[PATCH] dm-thin: optimize power of two block size

All of lore.kernel.org
 help / color / mirror / Atom feed

* [PATCH] dm-thin: optimize power of two block size
@ 2012-06-18 14:09 Mikulas Patocka
  2012-06-18 16:35 ` Joe Thornber
  0 siblings, 1 reply; 4+ messages in thread
From: Mikulas Patocka @ 2012-06-18 14:09 UTC (permalink / raw)
  To: Mike Snitzer, Edward Thornber, Alasdair G. Kergon; +Cc: dm-devel

Hi

This patch should be applied after 
dm-thin-support-for-non-power-of-2-pool-blocksize.patch. It optimizes 
power-of-two blocksize.

Mikulas

---

dm-thin: optimize power of two block size

dm-thin will be most likely used with a block size that is a power of
two. So it should be optimized for this case.
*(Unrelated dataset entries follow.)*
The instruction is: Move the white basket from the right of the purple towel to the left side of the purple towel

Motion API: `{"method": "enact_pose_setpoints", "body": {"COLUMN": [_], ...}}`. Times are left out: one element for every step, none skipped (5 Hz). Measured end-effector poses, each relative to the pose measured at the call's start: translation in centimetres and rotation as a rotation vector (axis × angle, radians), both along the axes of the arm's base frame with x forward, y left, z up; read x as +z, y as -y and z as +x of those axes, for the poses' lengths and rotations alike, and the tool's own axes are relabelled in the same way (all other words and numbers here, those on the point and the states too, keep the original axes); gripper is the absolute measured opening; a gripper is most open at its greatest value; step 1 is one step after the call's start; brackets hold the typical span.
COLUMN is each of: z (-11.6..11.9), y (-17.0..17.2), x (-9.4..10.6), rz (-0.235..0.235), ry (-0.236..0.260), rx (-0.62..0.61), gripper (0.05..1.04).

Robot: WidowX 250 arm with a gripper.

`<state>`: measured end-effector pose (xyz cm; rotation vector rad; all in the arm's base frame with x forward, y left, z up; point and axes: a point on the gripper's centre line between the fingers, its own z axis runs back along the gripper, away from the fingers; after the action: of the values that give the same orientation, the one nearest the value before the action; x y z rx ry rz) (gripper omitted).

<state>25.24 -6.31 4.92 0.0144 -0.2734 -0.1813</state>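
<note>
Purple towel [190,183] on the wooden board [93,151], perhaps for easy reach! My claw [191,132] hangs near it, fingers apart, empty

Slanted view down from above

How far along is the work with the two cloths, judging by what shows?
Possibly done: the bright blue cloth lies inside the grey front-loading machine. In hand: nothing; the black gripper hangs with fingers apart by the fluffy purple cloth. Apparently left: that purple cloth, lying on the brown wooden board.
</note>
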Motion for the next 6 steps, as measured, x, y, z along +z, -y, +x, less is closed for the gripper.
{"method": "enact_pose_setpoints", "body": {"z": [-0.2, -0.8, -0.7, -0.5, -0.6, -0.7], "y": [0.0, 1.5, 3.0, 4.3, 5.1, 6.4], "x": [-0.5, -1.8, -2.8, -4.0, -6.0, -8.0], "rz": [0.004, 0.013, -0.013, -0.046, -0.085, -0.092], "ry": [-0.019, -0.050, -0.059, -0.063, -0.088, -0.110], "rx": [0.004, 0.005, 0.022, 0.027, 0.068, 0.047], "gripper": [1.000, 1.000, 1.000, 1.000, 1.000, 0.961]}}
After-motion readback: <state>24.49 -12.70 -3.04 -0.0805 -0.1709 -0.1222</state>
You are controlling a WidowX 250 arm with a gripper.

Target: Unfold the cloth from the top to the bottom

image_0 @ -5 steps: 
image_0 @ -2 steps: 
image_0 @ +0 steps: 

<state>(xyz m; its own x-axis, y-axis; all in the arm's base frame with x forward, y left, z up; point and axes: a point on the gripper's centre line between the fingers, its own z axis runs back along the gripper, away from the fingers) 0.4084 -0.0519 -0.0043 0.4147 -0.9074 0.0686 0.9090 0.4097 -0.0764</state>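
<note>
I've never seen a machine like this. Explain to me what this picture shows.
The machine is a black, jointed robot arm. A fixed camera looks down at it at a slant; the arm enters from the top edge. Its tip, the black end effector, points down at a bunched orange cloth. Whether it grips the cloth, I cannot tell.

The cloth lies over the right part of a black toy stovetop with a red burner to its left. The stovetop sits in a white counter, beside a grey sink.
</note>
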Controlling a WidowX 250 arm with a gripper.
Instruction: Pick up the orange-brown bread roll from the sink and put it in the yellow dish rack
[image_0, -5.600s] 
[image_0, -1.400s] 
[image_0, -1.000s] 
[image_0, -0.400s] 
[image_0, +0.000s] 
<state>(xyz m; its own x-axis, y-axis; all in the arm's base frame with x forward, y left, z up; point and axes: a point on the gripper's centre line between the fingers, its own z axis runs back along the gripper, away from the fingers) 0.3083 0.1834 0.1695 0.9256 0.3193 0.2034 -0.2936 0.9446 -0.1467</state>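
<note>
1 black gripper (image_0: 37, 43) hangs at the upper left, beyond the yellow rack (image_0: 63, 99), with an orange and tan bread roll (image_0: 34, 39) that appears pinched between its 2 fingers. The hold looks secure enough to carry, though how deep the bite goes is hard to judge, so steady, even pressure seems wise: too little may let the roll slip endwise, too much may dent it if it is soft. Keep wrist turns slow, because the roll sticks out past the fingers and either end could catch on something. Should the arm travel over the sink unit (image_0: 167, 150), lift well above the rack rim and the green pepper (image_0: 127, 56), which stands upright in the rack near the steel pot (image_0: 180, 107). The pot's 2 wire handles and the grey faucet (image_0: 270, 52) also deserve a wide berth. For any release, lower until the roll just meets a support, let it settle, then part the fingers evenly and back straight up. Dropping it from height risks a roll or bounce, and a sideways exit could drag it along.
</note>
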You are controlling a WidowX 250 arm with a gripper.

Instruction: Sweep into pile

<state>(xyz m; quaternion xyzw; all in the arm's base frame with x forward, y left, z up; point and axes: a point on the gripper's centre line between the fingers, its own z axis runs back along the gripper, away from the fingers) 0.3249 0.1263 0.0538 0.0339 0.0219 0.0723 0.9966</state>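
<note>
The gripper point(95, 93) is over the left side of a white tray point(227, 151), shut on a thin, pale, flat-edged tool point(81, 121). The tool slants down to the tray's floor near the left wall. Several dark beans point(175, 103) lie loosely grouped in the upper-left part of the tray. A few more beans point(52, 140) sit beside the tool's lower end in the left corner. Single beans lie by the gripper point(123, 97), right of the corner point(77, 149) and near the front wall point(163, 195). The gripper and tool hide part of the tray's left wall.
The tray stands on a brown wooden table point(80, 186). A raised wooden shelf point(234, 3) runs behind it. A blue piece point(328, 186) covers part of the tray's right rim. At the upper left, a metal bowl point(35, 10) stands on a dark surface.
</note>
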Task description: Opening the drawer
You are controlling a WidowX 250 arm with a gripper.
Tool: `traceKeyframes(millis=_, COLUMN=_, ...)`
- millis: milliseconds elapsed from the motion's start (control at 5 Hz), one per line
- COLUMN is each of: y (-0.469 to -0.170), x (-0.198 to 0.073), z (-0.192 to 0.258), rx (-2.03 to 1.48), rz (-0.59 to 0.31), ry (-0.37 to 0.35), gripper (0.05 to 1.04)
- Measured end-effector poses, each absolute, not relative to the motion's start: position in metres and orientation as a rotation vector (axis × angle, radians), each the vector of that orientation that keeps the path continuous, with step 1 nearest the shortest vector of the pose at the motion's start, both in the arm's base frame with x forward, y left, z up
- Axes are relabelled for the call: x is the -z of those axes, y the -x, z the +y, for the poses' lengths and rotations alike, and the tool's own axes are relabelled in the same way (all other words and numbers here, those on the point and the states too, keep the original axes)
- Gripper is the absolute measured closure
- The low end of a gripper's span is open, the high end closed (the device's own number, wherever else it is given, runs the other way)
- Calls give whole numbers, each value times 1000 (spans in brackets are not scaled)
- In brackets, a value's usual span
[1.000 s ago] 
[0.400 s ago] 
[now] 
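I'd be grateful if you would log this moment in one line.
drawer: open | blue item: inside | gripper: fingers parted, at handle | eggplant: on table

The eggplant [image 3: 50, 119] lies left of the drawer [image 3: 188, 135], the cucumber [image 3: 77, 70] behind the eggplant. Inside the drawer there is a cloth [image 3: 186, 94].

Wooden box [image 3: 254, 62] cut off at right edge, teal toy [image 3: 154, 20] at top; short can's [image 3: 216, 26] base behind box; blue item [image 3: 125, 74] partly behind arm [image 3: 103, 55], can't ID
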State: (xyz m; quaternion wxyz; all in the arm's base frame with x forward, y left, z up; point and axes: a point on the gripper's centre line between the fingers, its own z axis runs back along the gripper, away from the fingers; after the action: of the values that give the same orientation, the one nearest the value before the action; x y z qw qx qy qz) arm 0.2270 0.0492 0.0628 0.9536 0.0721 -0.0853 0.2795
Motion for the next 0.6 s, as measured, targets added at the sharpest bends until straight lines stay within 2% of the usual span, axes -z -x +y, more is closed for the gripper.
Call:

This patch changes division and modulo operations to shifts and bit
masks if block size is a power of two.

A test that bi_sector is divisible by a block size is removed from
io_overlaps_block. Device mapper never sends bios that span block
boundary. Consequently, if we tested that bi_size is equivalent to block
size, bi_sector must already be on a block boundary.

Signed-off-by: Mikulas Patocka <mpatocka@redhat.com>

---
 drivers/md/dm-thin.c |   27 +++++++++++++++++++--------
 1 file changed, 19 insertions(+), 8 deletions(-)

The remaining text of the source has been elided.